Division of Biostatistics, Institute of Environmental Medicine, Karolinska Institutet, Stockholm, Sweden.
Applied Statistics Research Unit, Institute of Statistics and Mathematical Methods in Economics, TU Wien, Vienna, Austria.
Stat Med. 2022 Jul 10;41(15):2768-2785. doi: 10.1002/sim.9383. Epub 2022 Mar 24.
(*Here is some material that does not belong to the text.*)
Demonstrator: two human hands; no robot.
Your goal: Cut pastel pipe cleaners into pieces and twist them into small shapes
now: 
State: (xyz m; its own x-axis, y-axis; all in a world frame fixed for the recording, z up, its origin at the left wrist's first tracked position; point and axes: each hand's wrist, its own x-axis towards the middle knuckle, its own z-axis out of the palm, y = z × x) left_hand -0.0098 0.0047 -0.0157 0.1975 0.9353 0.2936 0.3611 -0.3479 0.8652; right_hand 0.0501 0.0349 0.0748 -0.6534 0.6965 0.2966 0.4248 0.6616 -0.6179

We propose a new method for multivariate response regression and covariance estimation when elements of the response vector are of mixed types, for example some continuous and some discrete. Our method is based on a model which assumes the observable mixed-type response vector is connected to a latent multivariate normal response linear regression through a link function. We explore the properties of this model and show its parameters are identifiable under reasonable conditions. We impose no parametric restrictions on the covariance of the latent normal other than positive definiteness, thereby avoiding assumptions about unobservable variables which can be difficult to verify in practice. To accommodate this generality, we propose a novel algorithm for approximate maximum likelihood estimation that works "off-the-shelf" with many different combinations of response types, and which scales well in the dimension of the response vector. Our method typically gives better predictions and parameter estimates than fitting separate models for the different response types and allows for approximate likelihood ratio testing of relevant hypotheses such as independence of responses. The usefulness of the proposed method is illustrated in simulations; and one biomedical and one genomic data example.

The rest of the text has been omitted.